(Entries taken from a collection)
== Segment start ==
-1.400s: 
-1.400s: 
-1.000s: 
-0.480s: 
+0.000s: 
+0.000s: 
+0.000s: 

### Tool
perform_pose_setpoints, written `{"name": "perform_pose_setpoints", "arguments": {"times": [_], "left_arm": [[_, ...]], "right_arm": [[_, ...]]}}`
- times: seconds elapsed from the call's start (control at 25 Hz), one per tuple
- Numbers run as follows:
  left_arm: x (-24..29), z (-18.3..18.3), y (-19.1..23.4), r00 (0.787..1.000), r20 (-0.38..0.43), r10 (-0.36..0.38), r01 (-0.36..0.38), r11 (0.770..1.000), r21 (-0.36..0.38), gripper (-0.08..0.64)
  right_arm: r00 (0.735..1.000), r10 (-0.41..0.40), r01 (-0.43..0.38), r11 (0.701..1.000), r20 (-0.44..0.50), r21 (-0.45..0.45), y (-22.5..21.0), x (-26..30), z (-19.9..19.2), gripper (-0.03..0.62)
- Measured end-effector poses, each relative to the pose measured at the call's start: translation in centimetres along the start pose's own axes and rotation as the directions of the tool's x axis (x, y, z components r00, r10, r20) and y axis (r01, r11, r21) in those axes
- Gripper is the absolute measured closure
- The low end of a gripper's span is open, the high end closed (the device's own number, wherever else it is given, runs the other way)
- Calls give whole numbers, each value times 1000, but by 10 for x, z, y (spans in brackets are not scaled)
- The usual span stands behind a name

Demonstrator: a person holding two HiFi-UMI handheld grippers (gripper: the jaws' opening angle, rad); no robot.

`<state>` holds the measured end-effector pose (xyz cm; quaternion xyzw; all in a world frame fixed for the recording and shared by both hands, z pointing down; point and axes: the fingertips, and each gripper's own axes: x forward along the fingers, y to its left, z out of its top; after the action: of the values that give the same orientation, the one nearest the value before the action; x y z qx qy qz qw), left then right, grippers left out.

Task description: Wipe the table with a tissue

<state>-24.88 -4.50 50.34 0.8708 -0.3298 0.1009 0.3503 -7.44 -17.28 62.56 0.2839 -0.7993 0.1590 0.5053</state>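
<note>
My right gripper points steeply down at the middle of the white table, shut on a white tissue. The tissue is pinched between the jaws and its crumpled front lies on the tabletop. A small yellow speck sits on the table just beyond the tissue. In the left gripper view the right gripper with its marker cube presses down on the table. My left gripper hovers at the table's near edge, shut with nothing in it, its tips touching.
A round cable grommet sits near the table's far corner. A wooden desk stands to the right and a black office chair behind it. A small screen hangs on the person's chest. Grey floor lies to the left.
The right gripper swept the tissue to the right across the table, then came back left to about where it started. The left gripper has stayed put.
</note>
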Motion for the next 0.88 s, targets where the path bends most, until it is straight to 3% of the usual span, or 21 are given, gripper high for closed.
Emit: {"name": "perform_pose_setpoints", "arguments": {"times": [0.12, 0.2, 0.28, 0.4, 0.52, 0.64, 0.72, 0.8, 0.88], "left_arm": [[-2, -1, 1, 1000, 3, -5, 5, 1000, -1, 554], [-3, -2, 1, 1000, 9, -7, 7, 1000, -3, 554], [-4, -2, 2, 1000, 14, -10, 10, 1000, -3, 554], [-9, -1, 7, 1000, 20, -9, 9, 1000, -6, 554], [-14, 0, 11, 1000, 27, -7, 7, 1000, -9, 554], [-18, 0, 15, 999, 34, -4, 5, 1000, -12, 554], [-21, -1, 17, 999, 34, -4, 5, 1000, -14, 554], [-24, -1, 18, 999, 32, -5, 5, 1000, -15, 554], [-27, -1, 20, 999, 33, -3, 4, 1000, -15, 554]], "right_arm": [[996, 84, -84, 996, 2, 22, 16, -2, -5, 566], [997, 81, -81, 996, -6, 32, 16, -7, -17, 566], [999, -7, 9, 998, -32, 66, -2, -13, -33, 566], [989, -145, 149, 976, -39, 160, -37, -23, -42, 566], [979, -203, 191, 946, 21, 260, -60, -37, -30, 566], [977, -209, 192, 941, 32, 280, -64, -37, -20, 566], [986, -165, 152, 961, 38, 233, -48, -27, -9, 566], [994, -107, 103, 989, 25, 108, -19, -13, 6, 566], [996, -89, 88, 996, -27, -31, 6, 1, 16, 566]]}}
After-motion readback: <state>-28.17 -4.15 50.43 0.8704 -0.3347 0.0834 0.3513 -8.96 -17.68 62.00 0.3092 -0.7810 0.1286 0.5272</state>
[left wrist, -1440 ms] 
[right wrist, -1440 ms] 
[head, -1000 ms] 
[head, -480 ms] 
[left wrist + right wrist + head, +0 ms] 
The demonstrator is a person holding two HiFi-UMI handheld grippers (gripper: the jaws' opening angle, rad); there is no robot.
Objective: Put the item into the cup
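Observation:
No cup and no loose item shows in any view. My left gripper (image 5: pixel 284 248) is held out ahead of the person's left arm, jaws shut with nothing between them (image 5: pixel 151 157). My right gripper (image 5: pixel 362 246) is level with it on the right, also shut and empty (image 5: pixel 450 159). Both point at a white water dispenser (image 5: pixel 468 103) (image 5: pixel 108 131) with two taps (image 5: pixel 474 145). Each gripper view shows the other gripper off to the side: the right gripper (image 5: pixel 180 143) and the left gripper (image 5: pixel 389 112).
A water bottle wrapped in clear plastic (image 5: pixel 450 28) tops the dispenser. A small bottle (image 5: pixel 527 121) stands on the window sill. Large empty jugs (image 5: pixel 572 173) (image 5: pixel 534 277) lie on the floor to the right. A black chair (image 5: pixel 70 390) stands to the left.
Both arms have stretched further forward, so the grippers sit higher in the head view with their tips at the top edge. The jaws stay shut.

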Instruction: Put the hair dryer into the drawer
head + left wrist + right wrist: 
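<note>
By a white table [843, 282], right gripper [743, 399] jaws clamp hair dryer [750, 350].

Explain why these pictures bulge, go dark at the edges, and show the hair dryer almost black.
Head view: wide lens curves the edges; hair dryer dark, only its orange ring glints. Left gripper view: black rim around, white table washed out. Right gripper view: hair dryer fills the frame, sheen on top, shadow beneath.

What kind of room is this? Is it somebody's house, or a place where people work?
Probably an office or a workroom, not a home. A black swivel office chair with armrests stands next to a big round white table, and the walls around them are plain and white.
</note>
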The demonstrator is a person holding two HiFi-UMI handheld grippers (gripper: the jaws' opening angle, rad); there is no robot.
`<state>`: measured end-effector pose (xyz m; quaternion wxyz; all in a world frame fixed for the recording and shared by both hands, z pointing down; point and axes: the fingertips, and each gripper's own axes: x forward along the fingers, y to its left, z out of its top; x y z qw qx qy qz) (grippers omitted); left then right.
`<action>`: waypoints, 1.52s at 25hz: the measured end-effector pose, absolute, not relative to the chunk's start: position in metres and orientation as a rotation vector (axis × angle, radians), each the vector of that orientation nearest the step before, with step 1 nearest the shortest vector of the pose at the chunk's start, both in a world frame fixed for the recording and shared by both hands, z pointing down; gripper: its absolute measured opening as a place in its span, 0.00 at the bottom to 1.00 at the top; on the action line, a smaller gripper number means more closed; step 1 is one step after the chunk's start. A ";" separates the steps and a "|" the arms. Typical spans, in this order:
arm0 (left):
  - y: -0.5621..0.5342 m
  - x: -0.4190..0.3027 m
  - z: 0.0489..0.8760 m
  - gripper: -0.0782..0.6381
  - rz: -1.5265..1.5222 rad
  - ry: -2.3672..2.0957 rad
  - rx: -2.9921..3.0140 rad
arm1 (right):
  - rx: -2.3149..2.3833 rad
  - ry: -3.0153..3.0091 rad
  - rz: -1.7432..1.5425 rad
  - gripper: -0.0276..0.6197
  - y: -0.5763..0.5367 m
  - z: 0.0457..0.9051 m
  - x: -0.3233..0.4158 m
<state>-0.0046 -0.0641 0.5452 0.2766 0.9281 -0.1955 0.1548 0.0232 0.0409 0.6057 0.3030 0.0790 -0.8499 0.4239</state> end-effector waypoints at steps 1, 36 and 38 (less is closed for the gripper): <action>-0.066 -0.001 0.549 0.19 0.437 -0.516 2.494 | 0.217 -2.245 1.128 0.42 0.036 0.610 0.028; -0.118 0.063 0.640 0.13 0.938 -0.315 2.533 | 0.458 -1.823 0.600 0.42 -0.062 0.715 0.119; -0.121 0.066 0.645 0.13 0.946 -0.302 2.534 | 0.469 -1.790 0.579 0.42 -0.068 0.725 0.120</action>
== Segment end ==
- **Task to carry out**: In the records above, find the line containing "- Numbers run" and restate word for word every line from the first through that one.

- **Response for this exercise**:
-1.400s: 
-1.400s: 
-1.000s: 
-0.480s: 
+0.000s: 
+0.000s: 
+0.000s: 

### Tool
perform_pose_setpoints, written `{"name": "perform_pose_setpoints", "arguments": {"times": [_], "left_arm": [[_, ...]], "right_arm": [[_, ...]]}}`
- times: seconds elapsed from the call's start (control at 25 Hz), one per tuple
- Numbers run as follows:

That concludes the answer to the exercise.